Огородников, однако, не очень ясно себе представлял, как все это будет выглядеть на деле. Хотя сама по себе идея бывшего артиллерийского прапорщика — установить стволы старых, музейных можно сказать, пушек на привода молотильных машин — показалась ему забавной. Да и не только ему так показалось. Когда Чередниченко изложил свой план в штабе, Двойных и Михайлов горячо его поддержали:
— Правильно! Поставим пушки за городом, на бугре, и будем держать на прицеле железную дорогу, подступы к станции… Это ж какое подспорье! — Захар Яковлевич взглянул на Бачурина, сидевшего молча. — А как считает начштаба?
— Бутафория, конечно, — помедлив, сказал Бачурин. — Но делу не повредит. Можно попробовать.
Между тем положение осложнялось. Наскоро сформированные, необученные и плохо вооруженные красногвардейские отряды отправлялись под Черепаново, где уже стояли барнаульские боевые дружины. А со стороны Бердска, по железной дороге, двигался на них, ощетинившись орудийными стволами, чехословацкий бронепоезд. Надо было встретить и дать ему отпор.
И в горах зашевелились опять всевозможные недобитки — каракорумцы в Улале, а в Онгудае объявился какой-то летучий отряд штабс-капитана Сатунина… Кто он, этот Сатунин откуда — пока было неизвестно.
В начале июня он сам дал о себе знать — связался с Бийском по прямому проводу:
— Даю вам сутки на размышление.
— По поводу чего размышлять? — спросил Двойных.
— По поводу вашего краха. Ждете гостей? А это не гости, хозяева возвращаются…
— Ну что ж, — ответил Двойных, — встретим «хозяев» хорошим оркестром… Есть еще вопросы?

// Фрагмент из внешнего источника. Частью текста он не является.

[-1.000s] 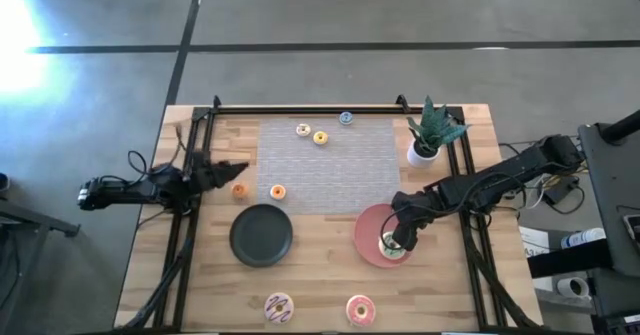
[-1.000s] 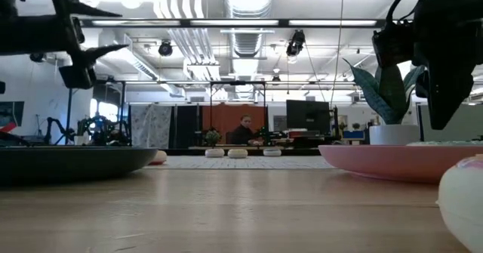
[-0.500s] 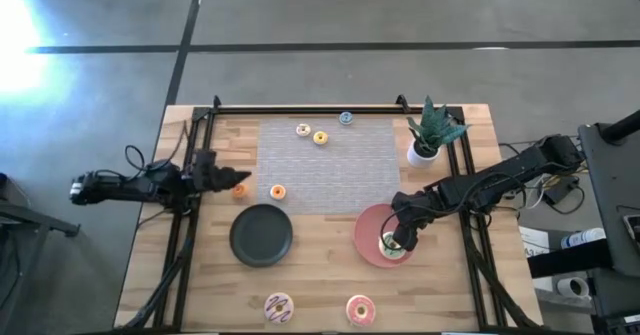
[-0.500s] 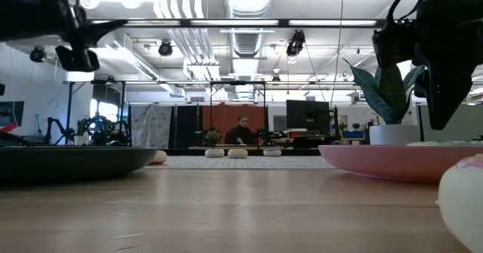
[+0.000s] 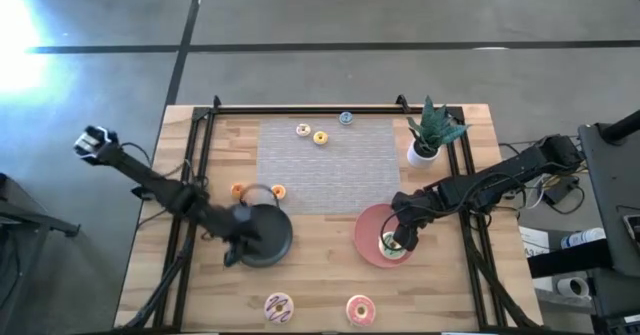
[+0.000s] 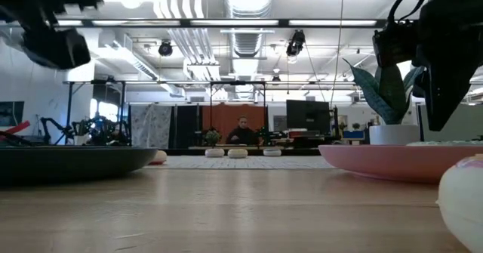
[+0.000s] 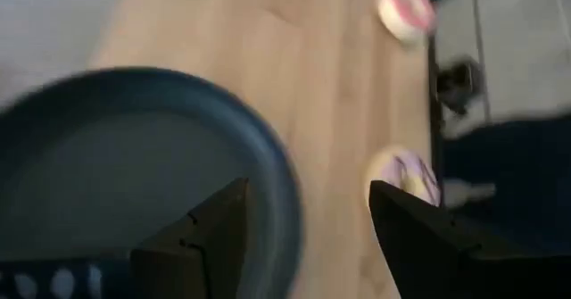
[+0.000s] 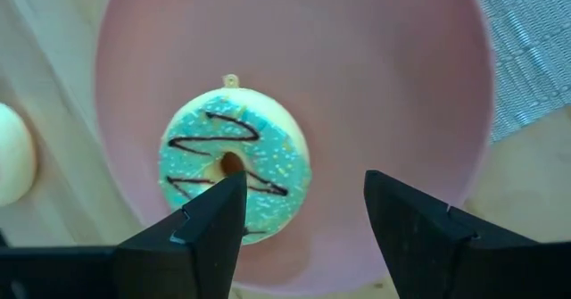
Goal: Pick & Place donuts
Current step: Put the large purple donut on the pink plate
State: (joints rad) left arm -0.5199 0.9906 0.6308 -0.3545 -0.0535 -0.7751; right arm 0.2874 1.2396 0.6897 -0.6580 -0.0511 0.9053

— Полномочия ваши, граждане большевики, истекают. Советую загодя перекрасить флаги.
— И в какой же цвет?
— Конечно, в белый. Другого цвета не признаем.
— Ошибаешься, штабс-капитан, насчет цвета, — как бы подвел черту Двойных. — Мы не для того революцию делали, чтобы в трудный час мерзавцам сдаваться.